We are currently using ‘zookeeper’ for HA on vault clusters. I want to change the HA to ‘consul’.

There is no documentation that I can find on how to handle changing a HA backend. Has anyone done it successfully?

I have a 3 node test cluster. My plan is to do the following

  • Stop vault on node 2 & 3
  • Stop zookeeper on node 2 & 3
  • Change configs to consul on nodes 2 & 3
  • Change configs to consul on node 1
  • Restart node 1 <------ This is the step I’m most worried about
  • Vault unseal
  • Start vault on node 2 & 3
  • Vault unseal
  • Vault operator step down (to ensure HA works).

Hi, there are some guidelines on how to do upgrades, they should be applicable.


also

The most important thing to note is to stop first the standby servers, otherwise one of them will be elected and start being the active server.

I am not sure you will be able to have zero downtime.
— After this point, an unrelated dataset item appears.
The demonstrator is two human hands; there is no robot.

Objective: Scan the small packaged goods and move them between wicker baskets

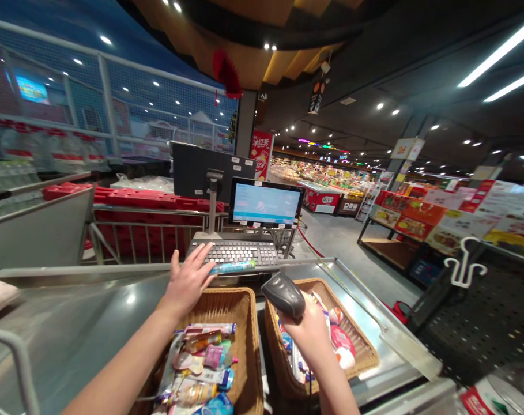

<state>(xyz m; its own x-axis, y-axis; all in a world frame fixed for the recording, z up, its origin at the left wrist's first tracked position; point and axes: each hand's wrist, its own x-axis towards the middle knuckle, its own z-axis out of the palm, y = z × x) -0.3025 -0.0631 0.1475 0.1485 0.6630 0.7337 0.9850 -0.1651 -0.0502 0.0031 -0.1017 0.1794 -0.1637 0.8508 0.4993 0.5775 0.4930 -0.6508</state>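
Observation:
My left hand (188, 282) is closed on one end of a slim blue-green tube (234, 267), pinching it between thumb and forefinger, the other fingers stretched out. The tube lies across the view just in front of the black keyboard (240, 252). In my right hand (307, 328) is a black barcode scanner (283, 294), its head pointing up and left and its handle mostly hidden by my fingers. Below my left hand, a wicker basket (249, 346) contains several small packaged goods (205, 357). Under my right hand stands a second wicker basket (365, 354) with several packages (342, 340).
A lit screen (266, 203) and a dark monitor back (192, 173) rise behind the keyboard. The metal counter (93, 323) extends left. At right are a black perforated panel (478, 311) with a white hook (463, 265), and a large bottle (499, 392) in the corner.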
I would schedule a maintenance window, or create a staging environment and test the procedure there is its truly mission critical.

Thanks for the links.

I do have 4 clusters so I’ll be testing on the least important first. What I’m not sure about is node 1. The instruction say:

Properly shut down the remaining (active) node. Note: it is very important that you shut the node down properly. This causes the HA lock to be released, allowing a standby node to take over with a very short delay.

If some of the nodes have the lock in zookeeper, but others have the lock in consul, won’t that cause a split brian?

The only way I see around this is I need to fully shutdown all 3 nodes, then swap the HA config, then start the cluster back up. Looking for a more elegant solution.